Information provided
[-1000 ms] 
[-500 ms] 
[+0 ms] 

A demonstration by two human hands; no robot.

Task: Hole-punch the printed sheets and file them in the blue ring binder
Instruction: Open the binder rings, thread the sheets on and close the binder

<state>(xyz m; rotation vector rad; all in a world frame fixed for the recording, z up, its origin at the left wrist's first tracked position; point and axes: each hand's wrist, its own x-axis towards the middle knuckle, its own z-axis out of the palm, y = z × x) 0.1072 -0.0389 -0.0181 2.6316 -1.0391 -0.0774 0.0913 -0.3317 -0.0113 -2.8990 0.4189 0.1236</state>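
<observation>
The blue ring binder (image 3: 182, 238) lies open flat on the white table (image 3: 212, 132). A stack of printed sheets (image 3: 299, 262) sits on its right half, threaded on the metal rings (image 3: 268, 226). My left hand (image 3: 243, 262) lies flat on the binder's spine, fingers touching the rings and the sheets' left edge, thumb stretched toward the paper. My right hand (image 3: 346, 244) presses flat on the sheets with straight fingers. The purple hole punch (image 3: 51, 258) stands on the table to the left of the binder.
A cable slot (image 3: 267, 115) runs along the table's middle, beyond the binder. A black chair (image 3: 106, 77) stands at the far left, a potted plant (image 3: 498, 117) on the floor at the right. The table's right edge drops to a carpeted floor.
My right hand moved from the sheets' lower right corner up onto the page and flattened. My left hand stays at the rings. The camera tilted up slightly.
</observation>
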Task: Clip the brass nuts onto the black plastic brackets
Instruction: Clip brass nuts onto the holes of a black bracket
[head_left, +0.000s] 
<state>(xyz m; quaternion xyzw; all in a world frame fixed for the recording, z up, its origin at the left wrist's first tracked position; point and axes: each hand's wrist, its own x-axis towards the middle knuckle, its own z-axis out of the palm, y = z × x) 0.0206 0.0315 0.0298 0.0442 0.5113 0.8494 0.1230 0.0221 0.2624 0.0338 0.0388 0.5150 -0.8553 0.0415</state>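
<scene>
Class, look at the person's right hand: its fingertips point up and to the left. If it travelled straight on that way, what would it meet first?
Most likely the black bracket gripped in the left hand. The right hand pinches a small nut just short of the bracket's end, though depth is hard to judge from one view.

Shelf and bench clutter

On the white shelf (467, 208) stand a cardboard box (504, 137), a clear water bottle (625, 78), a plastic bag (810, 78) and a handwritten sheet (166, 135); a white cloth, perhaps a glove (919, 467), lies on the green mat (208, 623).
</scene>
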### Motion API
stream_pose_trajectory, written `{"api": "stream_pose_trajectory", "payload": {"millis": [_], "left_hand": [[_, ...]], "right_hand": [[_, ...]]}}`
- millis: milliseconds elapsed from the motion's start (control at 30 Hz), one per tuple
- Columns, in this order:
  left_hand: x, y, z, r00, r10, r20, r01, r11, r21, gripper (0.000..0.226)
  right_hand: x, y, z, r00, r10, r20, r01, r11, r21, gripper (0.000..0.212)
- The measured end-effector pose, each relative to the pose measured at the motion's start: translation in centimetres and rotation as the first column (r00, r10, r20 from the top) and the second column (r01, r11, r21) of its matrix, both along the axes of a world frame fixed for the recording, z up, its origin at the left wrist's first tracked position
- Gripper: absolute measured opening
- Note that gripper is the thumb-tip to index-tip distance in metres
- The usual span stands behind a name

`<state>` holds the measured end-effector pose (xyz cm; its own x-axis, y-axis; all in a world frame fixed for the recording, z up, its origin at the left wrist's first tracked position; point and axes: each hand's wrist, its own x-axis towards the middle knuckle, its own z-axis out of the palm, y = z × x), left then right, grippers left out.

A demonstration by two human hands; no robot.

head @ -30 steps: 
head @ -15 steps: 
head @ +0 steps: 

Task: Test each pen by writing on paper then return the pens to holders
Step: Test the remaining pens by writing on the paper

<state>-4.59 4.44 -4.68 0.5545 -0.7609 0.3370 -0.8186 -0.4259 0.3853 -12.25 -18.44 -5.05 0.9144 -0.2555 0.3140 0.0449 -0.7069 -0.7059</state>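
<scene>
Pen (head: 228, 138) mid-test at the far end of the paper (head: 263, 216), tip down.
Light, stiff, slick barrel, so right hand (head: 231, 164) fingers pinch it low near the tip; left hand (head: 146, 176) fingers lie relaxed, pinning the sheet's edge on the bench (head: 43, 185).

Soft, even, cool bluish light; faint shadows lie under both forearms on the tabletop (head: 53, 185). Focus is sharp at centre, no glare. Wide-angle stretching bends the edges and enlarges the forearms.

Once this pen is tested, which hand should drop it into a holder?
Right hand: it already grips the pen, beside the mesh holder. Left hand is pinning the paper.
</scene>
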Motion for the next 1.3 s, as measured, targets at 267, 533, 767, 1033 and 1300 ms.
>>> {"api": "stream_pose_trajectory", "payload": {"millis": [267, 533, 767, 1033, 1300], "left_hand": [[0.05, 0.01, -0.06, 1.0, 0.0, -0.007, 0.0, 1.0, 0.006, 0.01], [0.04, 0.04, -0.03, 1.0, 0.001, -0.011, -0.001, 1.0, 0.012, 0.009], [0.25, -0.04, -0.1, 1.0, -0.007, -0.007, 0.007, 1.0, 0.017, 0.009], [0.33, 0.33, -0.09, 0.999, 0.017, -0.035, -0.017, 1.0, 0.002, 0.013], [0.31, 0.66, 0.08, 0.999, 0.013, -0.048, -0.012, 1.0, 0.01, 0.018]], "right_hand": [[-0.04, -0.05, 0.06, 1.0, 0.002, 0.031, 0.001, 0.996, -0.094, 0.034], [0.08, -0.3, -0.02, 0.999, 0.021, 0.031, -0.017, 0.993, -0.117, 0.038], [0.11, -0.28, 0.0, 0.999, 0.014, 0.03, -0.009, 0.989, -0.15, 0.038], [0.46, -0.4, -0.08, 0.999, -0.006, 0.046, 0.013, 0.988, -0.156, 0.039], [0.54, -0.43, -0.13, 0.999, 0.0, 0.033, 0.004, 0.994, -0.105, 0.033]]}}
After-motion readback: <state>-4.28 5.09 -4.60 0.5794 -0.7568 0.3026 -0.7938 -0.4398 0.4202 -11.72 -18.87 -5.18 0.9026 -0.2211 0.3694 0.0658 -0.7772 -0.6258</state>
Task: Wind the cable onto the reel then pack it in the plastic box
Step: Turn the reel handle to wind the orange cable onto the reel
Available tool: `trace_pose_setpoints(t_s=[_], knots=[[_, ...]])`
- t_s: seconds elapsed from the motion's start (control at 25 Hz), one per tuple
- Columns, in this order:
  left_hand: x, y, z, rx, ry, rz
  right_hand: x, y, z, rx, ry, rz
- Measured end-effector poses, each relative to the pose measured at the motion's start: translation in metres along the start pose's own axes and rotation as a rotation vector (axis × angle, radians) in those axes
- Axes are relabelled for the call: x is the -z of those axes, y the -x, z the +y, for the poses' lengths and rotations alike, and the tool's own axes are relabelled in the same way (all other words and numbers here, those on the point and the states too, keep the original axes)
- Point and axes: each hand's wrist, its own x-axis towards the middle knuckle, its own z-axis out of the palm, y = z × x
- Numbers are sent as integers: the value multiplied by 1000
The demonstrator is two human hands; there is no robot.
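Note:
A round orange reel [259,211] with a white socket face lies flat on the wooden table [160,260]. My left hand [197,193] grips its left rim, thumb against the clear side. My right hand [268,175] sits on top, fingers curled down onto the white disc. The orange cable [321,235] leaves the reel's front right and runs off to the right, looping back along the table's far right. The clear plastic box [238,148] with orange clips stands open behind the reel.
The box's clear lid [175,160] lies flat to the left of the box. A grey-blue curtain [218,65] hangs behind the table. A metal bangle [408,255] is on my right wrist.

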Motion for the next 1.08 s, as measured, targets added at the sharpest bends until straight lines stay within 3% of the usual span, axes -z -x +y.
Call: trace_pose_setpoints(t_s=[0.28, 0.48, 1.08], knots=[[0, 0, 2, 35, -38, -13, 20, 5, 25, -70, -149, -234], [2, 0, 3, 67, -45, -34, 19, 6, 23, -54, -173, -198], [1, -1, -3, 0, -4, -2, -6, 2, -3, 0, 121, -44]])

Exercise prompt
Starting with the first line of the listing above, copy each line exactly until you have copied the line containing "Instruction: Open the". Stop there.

Result of the exercise
[-1000 ms] 
[-500 ms] 
[+0 ms] 

A demonstration by two human hands; no robot.

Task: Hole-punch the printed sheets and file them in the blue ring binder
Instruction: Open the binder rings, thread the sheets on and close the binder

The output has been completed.